> WORK ITEM:
Please return the listing below word for word, minus its pictures.

--- START ---

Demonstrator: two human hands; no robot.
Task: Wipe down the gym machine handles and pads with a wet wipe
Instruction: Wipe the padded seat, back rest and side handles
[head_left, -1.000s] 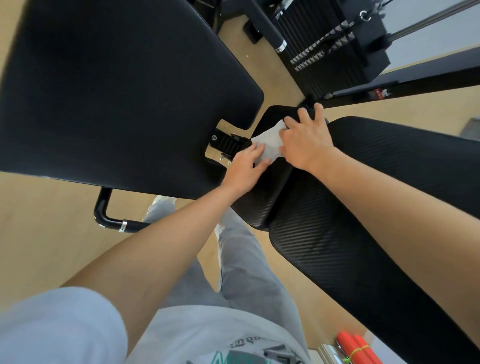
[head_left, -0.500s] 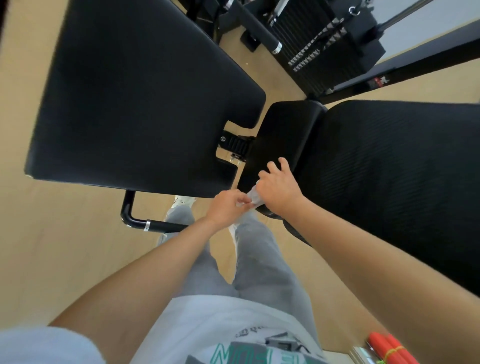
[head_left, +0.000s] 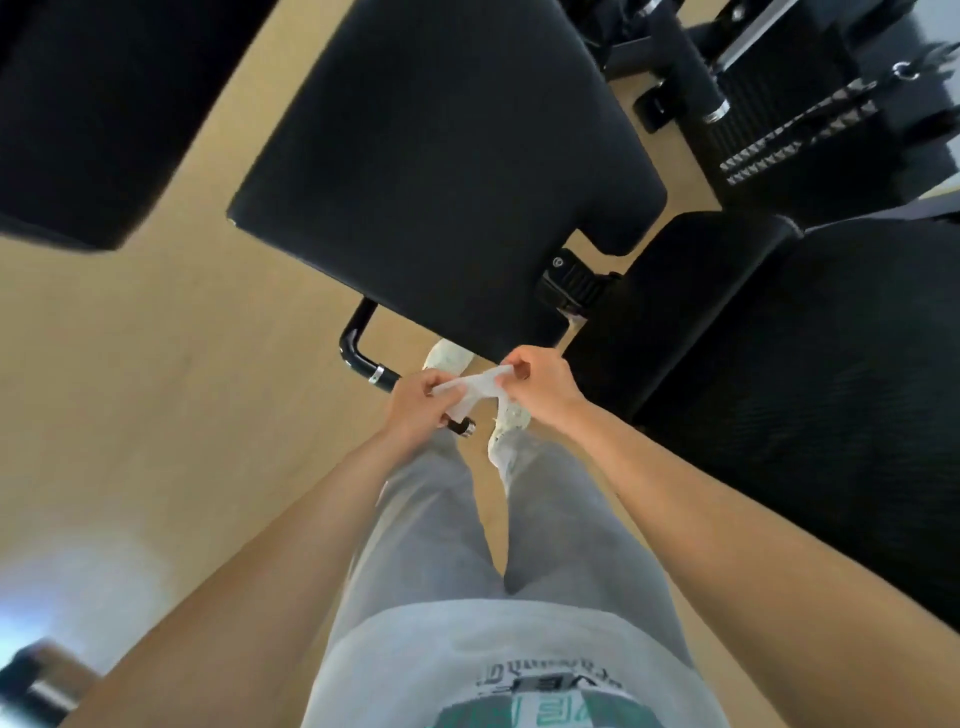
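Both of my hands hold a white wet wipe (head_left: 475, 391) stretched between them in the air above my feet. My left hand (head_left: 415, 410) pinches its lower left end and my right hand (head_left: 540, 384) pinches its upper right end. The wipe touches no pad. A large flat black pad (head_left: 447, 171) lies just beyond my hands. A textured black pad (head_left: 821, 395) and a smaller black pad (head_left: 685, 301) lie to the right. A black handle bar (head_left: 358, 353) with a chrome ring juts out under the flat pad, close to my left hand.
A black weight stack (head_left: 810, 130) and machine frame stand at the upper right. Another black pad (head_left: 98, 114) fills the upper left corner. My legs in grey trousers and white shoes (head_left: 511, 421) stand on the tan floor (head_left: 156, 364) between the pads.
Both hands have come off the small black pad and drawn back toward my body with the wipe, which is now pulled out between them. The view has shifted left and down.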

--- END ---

> RESPONSE TO THIS TASK:
Demonstrator: two human hands; no robot.
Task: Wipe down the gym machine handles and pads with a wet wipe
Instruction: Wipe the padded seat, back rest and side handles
[head_left, -1.000s] 
[head_left, -0.500s] 
[head_left, +0.000s] 
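Both of my hands hold a white wet wipe (head_left: 475, 391) stretched between them in the air above my feet. My left hand (head_left: 415, 410) pinches its lower left end and my right hand (head_left: 540, 384) pinches its upper right end. The wipe touches no pad. A large flat black pad (head_left: 447, 171) lies just beyond my hands. A textured black pad (head_left: 821, 395) and a smaller black pad (head_left: 685, 301) lie to the right. A black handle bar (head_left: 358, 353) with a chrome ring juts out under the flat pad, close to my left hand.
A black weight stack (head_left: 810, 130) and machine frame stand at the upper right. Another black pad (head_left: 98, 114) fills the upper left corner. My legs in grey trousers and white shoes (head_left: 511, 421) stand on the tan floor (head_left: 156, 364) between the pads.
Both hands have come off the small black pad and drawn back toward my body with the wipe, which is now pulled out between them. The view has shifted left and down.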

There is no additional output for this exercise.